*EXERCISE DETAILS*
Your answer should be the entries, repeated exactly.

** PROVIDED RECORDS follows **

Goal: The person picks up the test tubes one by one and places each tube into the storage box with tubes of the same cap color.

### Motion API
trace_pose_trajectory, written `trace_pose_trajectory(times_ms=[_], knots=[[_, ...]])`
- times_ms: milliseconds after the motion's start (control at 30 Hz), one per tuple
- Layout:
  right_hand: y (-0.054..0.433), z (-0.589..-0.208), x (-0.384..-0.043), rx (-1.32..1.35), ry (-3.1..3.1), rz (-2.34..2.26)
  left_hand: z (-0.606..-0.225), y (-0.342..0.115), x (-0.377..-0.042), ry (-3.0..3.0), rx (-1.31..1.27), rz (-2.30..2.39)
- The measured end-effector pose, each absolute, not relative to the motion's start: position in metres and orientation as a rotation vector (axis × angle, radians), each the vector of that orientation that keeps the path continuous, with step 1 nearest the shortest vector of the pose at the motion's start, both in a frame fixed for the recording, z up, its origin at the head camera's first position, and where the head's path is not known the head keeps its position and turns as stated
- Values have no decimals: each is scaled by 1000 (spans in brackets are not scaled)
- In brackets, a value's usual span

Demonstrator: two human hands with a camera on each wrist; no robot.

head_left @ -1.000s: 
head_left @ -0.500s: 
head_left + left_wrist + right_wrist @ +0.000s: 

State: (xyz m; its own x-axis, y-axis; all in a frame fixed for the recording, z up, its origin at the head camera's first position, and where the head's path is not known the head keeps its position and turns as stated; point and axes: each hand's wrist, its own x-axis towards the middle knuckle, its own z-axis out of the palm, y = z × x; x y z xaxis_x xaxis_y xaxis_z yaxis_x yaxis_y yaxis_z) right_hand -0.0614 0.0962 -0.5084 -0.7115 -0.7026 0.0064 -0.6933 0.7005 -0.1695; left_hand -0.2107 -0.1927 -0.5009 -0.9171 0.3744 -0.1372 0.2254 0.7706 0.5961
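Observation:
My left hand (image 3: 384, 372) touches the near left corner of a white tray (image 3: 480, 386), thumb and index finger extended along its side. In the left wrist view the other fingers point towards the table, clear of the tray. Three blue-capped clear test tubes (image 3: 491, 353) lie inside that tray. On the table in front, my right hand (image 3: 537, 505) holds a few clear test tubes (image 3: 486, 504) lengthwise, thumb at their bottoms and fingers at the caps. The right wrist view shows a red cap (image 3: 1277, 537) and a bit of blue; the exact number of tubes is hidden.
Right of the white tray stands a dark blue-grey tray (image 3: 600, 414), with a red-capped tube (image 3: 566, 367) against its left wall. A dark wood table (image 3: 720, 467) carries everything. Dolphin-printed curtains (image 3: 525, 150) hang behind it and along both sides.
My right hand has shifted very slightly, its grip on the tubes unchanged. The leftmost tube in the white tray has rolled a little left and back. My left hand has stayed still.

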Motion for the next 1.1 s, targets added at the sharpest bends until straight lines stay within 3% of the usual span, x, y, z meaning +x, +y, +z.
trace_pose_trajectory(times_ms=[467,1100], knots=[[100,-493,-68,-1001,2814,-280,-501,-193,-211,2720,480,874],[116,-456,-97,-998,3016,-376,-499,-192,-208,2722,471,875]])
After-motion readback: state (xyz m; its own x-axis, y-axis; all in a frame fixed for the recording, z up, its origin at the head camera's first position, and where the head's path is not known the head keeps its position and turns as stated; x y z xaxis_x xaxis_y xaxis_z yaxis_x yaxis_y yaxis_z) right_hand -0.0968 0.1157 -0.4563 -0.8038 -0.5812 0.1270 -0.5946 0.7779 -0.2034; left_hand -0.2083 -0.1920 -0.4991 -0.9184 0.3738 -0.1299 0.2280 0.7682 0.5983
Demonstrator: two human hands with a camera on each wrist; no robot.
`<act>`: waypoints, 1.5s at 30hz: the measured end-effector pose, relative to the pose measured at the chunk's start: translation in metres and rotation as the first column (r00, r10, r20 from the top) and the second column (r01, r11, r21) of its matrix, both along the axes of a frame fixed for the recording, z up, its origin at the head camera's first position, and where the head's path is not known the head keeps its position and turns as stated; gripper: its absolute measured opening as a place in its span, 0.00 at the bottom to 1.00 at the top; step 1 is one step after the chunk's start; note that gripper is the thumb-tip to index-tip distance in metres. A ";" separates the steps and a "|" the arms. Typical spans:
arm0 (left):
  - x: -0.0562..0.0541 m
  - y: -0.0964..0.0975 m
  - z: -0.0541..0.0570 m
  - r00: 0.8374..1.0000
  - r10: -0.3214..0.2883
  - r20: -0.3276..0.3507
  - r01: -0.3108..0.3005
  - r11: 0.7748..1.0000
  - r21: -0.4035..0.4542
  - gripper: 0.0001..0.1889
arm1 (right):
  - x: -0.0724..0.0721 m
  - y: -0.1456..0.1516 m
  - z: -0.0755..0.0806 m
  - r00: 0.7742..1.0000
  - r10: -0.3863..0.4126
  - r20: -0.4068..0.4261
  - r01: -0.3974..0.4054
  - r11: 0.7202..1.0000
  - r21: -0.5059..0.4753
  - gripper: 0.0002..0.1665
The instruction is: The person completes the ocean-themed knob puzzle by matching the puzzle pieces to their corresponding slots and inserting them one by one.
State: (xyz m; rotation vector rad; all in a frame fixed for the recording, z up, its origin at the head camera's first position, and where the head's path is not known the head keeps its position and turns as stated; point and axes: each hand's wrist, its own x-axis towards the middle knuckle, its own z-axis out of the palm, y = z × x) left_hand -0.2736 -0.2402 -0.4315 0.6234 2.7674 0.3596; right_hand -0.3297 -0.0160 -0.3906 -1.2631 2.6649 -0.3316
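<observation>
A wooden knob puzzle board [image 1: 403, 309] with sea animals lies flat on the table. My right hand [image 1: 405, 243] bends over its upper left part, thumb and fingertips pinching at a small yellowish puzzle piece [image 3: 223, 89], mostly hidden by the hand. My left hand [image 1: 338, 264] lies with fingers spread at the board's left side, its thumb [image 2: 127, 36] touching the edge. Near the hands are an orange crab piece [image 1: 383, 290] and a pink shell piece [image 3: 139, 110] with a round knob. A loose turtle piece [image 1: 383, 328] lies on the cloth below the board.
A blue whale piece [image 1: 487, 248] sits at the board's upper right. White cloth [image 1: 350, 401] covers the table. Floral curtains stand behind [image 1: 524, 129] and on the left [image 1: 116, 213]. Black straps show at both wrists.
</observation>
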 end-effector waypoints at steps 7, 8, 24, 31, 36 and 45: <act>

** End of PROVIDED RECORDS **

*RESPONSE TO THE EXERCISE*
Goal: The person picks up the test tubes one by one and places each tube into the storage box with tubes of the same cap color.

### Motion API
trace_pose_trajectory, written `trace_pose_trajectory(times_ms=[_], knots=[[_, ...]])`
- times_ms: milliseconds after the motion's start (control at 30 Hz), one per tuple
- Layout:
  right_hand: y (-0.054..0.433), z (-0.589..-0.208), x (-0.384..-0.043), rx (-1.32..1.35), ry (-3.1..3.1), rz (-2.34..2.26)
  left_hand: z (-0.606..-0.225), y (-0.342..0.115), x (-0.377..-0.042), ry (-3.0..3.0), rx (-1.31..1.27), rz (-2.30..2.39)
- The measured end-effector pose, each absolute, not relative to the motion's start: position in metres and orientation as a rotation vector (axis × angle, radians), each the vector of that orientation that keeps the path continuous, with step 1 nearest the shortest vector of the pose at the motion's start, both in a frame fixed for the recording, z up, its origin at the head camera's first position, and where the head's path is not known the head keeps its position and turns as stated
- Values have no decimals: each is scaled by 1000 (spans in brackets are not scaled)
- In brackets, a value's usual span

Demonstrator: two human hands with a camera on each wrist; no robot.

head_left @ -1.000s: 
head_left @ -0.500s: 
head_left + left_wrist + right_wrist @ +0.000s: 

State: (xyz m; its own x-axis, y-axis; all in a frame fixed for the recording, z up, its origin at the head camera's first position, and where the head's path is not known the head keeps its position and turns as stated; point and axes: each hand's wrist, its own x-axis towards the middle knuckle, its own z-axis out of the palm, y = z × x; x y z xaxis_x xaxis_y xaxis_z yaxis_x yaxis_y yaxis_z) right_hand -0.0614 0.0962 -0.5084 -0.7115 -0.7026 0.0064 -0.6933 0.7005 -0.1695; left_hand -0.2107 -0.1927 -0.5009 -0.9171 0.3744 -0.1372 0.2254 0.7706 0.5961
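Observation:
My left hand (image 3: 384, 372) touches the near left corner of a white tray (image 3: 480, 386), thumb and index finger extended along its side. In the left wrist view the other fingers point towards the table, clear of the tray. Three blue-capped clear test tubes (image 3: 491, 353) lie inside that tray. On the table in front, my right hand (image 3: 537, 505) holds a few clear test tubes (image 3: 486, 504) lengthwise, thumb at their bottoms and fingers at the caps. The right wrist view shows a red cap (image 3: 1277, 537) and a bit of blue; the exact number of tubes is hidden.
Right of the white tray stands a dark blue-grey tray (image 3: 600, 414), with a red-capped tube (image 3: 566, 367) against its left wall. A dark wood table (image 3: 720, 467) carries everything. Dolphin-printed curtains (image 3: 525, 150) hang behind it and along both sides.
My right hand has shifted very slightly, its grip on the tubes unchanged. The leftmost tube in the white tray has rolled a little left and back. My left hand has stayed still.
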
Motion for the next 1.1 s, targets added at the sharpest bends until straight lines stay within 3% of the usual span, x, y, z meaning +x, +y, +z.
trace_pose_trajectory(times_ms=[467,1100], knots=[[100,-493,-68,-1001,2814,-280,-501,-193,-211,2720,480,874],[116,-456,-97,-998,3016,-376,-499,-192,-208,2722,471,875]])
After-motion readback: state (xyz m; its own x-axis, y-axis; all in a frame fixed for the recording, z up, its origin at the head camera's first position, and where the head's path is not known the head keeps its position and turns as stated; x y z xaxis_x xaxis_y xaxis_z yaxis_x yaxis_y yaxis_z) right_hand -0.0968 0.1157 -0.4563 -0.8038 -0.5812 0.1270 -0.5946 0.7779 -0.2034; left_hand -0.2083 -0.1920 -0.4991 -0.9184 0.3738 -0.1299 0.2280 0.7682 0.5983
Demonstrator: two human hands with a camera on each wrist; no robot.
`<act>`: waypoints, 1.5s at 30hz: the measured end-effector pose, relative to the pose measured at the chunk's start: translation in metres and rotation as the first column (r00, r10, r20 from the top) and the second column (r01, r11, r21) of its matrix, both along the axes of a frame fixed for the recording, z up, its origin at the head camera's first position, and where the head's path is not known the head keeps its position and turns as stated; gripper: its absolute measured opening as a place in its span, 0.00 at the bottom to 1.00 at the top; step 1 is one step after the chunk's start; note that gripper is the thumb-tip to index-tip distance in metres. A ";" separates the steps and a "|" the arms. Typical spans:
arm0 (left):
  - x: -0.0562..0.0541 m
  - y: -0.0964..0.0975 m
  - z: -0.0541..0.0570 m
  - r00: 0.8374..1.0000
  - r10: -0.3214..0.2883
  - r20: -0.3276..0.3507
  - r01: -0.3108..0.3005
  - r11: 0.7748..1.0000
  - r21: -0.4035..0.4542
  - gripper: 0.0001..0.1889
arm1 (right):
  - x: -0.0724..0.0721 m
  - y: -0.1456..0.1516 m
  - z: -0.0755..0.0806 m
  - r00: 0.7742..1.0000
  - r10: -0.3863..0.4126
  - r20: -0.4068..0.4261
  - r01: -0.3974..0.4054
  - r11: 0.7202..1.0000
  - r21: -0.5059..0.4753
  - gripper: 0.0002..0.1665
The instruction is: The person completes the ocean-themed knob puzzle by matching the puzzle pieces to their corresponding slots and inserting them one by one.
State: (xyz m; rotation vector rad; all in a frame fixed for the recording, z up, its origin at the head camera's first position, and where the head's path is not known the head keeps its position and turns as stated; point and axes: each hand's wrist, its own x-axis towards the middle knuckle, its own z-axis out of the palm, y = z × x) left_hand -0.2736 -0.2402 -0.4315 0.6234 2.7674 0.3596; right_hand -0.3297 -0.0160 -0.3906 -1.2631 2.6649 -0.3316
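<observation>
A wooden knob puzzle board [image 1: 403, 309] with sea animals lies flat on the table. My right hand [image 1: 405, 243] bends over its upper left part, thumb and fingertips pinching at a small yellowish puzzle piece [image 3: 223, 89], mostly hidden by the hand. My left hand [image 1: 338, 264] lies with fingers spread at the board's left side, its thumb [image 2: 127, 36] touching the edge. Near the hands are an orange crab piece [image 1: 383, 290] and a pink shell piece [image 3: 139, 110] with a round knob. A loose turtle piece [image 1: 383, 328] lies on the cloth below the board.
A blue whale piece [image 1: 487, 248] sits at the board's upper right. White cloth [image 1: 350, 401] covers the table. Floral curtains stand behind [image 1: 524, 129] and on the left [image 1: 116, 213]. Black straps show at both wrists.
</observation>
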 end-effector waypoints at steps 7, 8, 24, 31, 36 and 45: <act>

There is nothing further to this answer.